Die letzten Massenstarts in Oslo fühlen immer so an wie der letzte Schultag. Manche sind noch hochkonzentriert bei der Sache oder hoffen auf ein „Wunder“ für einen gutes Saisonende, andere sind schon in Ferienstimmung, feuern ihre Freunde von der Strecke aus an und freuen sich auf die wohlverdiente Pause. Aber nicht alle Biathleten packen gleich die Badehose ein. Viele holen zuhause Zeit mit ihren Lieben nach und kümmern sich endlich um all die Dinge, die während der Saison liegengeblieben sind.

Erst die Party

Es ist wohl das am schlechtesten gehütete Geheimnis aller Zeiten, dass die Biathletinnen und Biathleten am letzten Abend der Saison eine wohlverdiente Party feiern. Als man Ingrid Landmark Tandrevold dazu fragt, brüllt Mannschaftskameradin Juni Arnekleiv hilfreich „Party“ durch das ganze Stadion, und alle brechen in Lachen aus.

Die Italienerin Hannah Auchentaller macht keinen Hehl daraus: „Erst die Party, dann genieße ich den Frühling mit meinen Freunden und fahre nach Paris.“ Auch Eric Perrot und Joscha Burkhalter sind sich einig, dass die erste Mission nach dem Massenstart-Zieleinlauf ein Bier mit der Mannschaft und den Wachsern ist.

Familie hat Vorrang

Nach einem langen Winter mit nur wenigen Tagen zuhause, an denen der gepackte Koffer immer schon an der Tür steht und man ständig aufpassen muss, dass man nicht krank wird, steht für viele nach Saisonende die Familie an erster Stelle.

„Ich werde mich um meine Tochter kümmern, das ist der beste Plan“, gesteht Justine Braisaz-Bouchet, und der frischgebackene Vater Johannes Dale-Skjevdal pflichtet ihr bei: „Ich werde ein Vollzeit-Papa sein, also verbringe ich den Sommer mit Windelwechseln.“

Dmytro Pidruchnyi hat diese Phase schon hinter sich und kann es kaum erwarten, in Ruhe Zeit mit seiner Familie zu verbringen: „Ich freue mich darauf, mit ihnen zu spielen, vor allem Fußball mit meiner Tochter und meinem Sohn.“

Auch für Philipp Horn geht es nach Hause, allerdings sehen seine Pläne anders aus: „Ich werde meine Arbeitshose anziehen und dann geht‘s wieder ans Bauen.
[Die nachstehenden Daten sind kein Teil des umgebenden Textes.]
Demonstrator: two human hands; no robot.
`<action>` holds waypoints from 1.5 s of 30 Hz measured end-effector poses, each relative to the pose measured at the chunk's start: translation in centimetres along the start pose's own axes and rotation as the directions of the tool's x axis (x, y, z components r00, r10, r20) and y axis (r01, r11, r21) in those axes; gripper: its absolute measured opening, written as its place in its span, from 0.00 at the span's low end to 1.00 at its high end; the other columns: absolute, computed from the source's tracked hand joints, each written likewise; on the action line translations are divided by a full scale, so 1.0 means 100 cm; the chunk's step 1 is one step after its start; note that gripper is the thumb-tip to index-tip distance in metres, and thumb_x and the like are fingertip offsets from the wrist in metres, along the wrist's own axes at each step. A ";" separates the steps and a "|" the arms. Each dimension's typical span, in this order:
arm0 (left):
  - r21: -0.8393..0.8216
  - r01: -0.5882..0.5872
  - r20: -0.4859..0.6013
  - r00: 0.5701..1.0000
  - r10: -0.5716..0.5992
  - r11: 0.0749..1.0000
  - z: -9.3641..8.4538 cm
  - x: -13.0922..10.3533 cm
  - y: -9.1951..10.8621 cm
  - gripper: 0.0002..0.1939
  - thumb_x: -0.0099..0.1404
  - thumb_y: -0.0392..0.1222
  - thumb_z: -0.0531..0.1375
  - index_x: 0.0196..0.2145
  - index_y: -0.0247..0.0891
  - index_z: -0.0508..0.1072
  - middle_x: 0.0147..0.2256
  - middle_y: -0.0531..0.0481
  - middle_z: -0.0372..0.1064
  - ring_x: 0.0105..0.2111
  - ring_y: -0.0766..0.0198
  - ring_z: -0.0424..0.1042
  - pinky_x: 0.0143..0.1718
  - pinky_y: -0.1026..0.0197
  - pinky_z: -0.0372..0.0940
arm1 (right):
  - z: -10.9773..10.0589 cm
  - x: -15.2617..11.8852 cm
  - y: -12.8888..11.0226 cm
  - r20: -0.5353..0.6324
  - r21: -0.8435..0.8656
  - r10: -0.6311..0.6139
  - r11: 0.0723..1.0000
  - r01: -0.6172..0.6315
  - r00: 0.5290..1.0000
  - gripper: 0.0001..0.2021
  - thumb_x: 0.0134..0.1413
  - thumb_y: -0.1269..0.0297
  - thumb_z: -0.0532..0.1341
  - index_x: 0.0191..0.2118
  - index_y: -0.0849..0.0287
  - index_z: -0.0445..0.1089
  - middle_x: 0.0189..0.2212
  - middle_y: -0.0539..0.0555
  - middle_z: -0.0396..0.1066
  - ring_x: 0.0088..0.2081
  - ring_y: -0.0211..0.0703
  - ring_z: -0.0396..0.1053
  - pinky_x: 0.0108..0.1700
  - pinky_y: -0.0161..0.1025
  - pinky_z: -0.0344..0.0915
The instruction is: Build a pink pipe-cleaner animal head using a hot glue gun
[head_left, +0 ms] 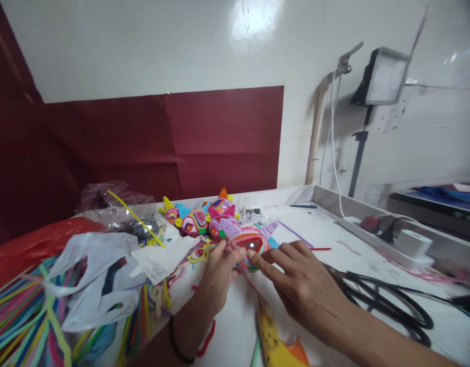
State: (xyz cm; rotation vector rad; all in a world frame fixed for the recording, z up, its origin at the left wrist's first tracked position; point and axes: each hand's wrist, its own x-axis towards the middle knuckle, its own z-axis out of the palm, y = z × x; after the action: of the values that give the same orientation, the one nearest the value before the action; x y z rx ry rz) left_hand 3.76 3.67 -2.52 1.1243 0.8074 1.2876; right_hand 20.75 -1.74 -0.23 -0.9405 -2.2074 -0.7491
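A colourful pipe-cleaner figure (242,235) with pink, orange and lilac coils and a shiny dark-red oval piece (252,245) is between my hands. My left hand (215,275) grips its left side, the thumb lying by the red piece. My right hand (301,288) has its index fingertip against the lower front, while its other fingers bend along the right side, partly hidden. Just below, a yellow glue gun (273,336) with an orange trigger lies with its tip toward the figure. Several similar pipe-cleaner figures (194,222) sit behind it.
Bundled coloured pipe cleaners (24,316), a white plastic bag (95,270) and a red bag (47,237) crowd the left. Black-handled scissors (395,306) lie at right, near a power strip (391,250) with a white charger. A lamp (385,76) stands behind.
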 end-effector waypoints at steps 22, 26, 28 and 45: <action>-0.049 -0.006 0.078 0.997 0.009 0.999 0.003 0.000 0.010 0.10 0.54 0.42 0.64 0.35 0.41 0.70 0.32 0.54 0.69 0.32 0.63 0.70 0.32 0.64 0.66 | -0.009 0.012 0.005 0.089 -0.034 -0.058 0.998 0.061 0.994 0.18 0.59 0.76 0.55 0.54 0.60 0.67 0.32 0.54 0.72 0.32 0.46 0.63 0.36 0.46 0.52; -0.001 -0.013 0.035 0.999 0.013 1.000 0.004 0.003 0.012 0.10 0.53 0.41 0.64 0.33 0.40 0.70 0.26 0.55 0.67 0.28 0.65 0.69 0.28 0.66 0.65 | -0.024 0.008 0.008 0.150 0.122 0.007 0.992 -0.026 0.989 0.19 0.61 0.73 0.53 0.57 0.60 0.65 0.39 0.58 0.73 0.39 0.49 0.67 0.39 0.48 0.57; -0.006 0.017 0.027 0.999 -0.017 1.000 0.003 0.005 0.012 0.11 0.51 0.41 0.65 0.32 0.39 0.69 0.28 0.54 0.69 0.30 0.64 0.70 0.31 0.65 0.66 | -0.038 0.000 0.010 0.219 0.288 0.085 0.946 -0.147 0.972 0.18 0.61 0.72 0.54 0.56 0.61 0.65 0.43 0.59 0.72 0.43 0.49 0.68 0.43 0.47 0.61; 0.044 0.063 -0.094 0.994 -0.058 0.997 0.000 0.013 0.007 0.12 0.47 0.41 0.66 0.31 0.38 0.70 0.28 0.55 0.71 0.28 0.65 0.70 0.29 0.64 0.67 | -0.029 -0.077 -0.018 0.642 0.359 -0.002 0.885 -0.298 0.767 0.16 0.50 0.73 0.61 0.47 0.60 0.72 0.40 0.59 0.74 0.38 0.47 0.73 0.42 0.40 0.73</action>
State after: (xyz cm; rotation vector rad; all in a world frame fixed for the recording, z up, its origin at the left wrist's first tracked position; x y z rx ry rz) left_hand 3.77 4.90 -1.66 1.0756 0.9380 1.2831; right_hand 24.59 -8.09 -4.33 -1.2256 -2.6469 0.2161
Es gibt noch einiges zu renovieren.“

Noch Biathlon-Rennen zu laufen

Der BMW IBU Weltcup ist zwar in Oslo zu Ende gegangen, die Saison ist aber noch nicht ganz vorbei. In vielen Ländern werden im Frühjahr die Landesmeisterschaften ausgetragen. Oleksandra Merkushyna, die gerade eine neue persönliche Bestleistung im Sprint aufgestellt hat, reist nach Bukovel, wo sie zwischen den Rennen mit dem Snowboard auf die Piste will. Nadia Moser tritt zum letzten Mal in dieser Saison in Canmore an, bevor sie sich bei einem Eingriff eine Metallplatte aus dem Knöchel entfernen lässt.

Urlaubsziele

Die häufigste Antwort ist jedoch „Urlaub“. Konrad Badacz aus Polen sagt es mit einem Funkeln in den Augen, und auch Quentin Fillon Maillet strahlt bis über beide Ohren. Für den Franzosen geht es zur Erholung nach Mauritius. Eric Perrot hat mit seiner Freundin eine Thailand-Reise gebucht, während Isak Frey noch nicht ganz sicher ist, ob seine Freundin mitkommt nach Spanien, weil er dort Golfen will.